#### Exercise:
Only some lines are wanted. Transcribe, exactly, the lines below from the line with "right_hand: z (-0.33" up to and including the line with "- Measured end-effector".
##########
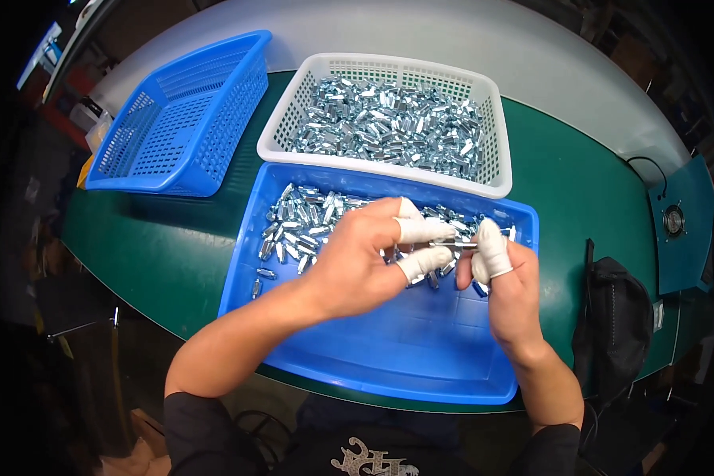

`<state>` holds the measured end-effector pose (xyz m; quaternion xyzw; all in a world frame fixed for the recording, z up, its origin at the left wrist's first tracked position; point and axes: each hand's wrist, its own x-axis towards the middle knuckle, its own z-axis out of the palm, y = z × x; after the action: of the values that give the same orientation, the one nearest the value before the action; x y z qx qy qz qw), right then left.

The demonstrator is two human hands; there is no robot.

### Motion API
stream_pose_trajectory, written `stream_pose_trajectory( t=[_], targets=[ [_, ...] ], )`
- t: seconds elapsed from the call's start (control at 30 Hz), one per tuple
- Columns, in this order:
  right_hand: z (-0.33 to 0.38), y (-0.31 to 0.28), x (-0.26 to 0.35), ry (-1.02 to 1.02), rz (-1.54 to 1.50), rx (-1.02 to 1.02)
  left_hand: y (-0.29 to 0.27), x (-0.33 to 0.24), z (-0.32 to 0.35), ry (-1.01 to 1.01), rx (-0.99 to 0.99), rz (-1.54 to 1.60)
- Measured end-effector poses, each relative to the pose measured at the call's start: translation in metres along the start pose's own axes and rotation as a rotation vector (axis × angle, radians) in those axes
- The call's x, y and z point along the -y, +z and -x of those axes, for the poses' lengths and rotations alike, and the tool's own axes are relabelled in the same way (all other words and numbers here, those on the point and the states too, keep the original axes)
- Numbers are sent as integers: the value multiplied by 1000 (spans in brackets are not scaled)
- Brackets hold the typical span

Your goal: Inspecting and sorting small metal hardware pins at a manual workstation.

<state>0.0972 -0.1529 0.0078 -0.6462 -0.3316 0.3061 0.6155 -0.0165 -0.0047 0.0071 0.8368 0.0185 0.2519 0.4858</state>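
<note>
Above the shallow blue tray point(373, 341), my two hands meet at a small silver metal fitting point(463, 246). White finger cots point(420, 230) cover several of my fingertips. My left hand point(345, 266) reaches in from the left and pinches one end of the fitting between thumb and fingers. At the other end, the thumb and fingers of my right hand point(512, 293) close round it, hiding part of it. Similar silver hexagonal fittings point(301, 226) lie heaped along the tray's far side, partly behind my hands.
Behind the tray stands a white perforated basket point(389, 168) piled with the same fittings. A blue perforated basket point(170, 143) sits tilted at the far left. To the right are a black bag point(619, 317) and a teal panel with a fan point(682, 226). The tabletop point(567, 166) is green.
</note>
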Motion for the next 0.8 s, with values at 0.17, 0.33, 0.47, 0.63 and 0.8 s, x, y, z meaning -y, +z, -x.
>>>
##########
#### Result below:
  right_hand: z (-0.33 to 0.38), y (-0.31 to 0.28), x (-0.26 to 0.35), ry (-1.02 to 1.02), rz (-1.54 to 1.50), rx (-1.02 to 1.02)
  left_hand: y (-0.29 to 0.27), x (-0.33 to 0.24), z (-0.32 to 0.35), ry (-1.01 to 1.01), rx (-0.99 to 0.99), rz (-1.54 to 1.60)
- Measured end-effector poses, each relative to the pose measured at the call's start: translation in metres along the start pose's own axes and rotation as a rotation vector (axis × angle, radians) in those axes

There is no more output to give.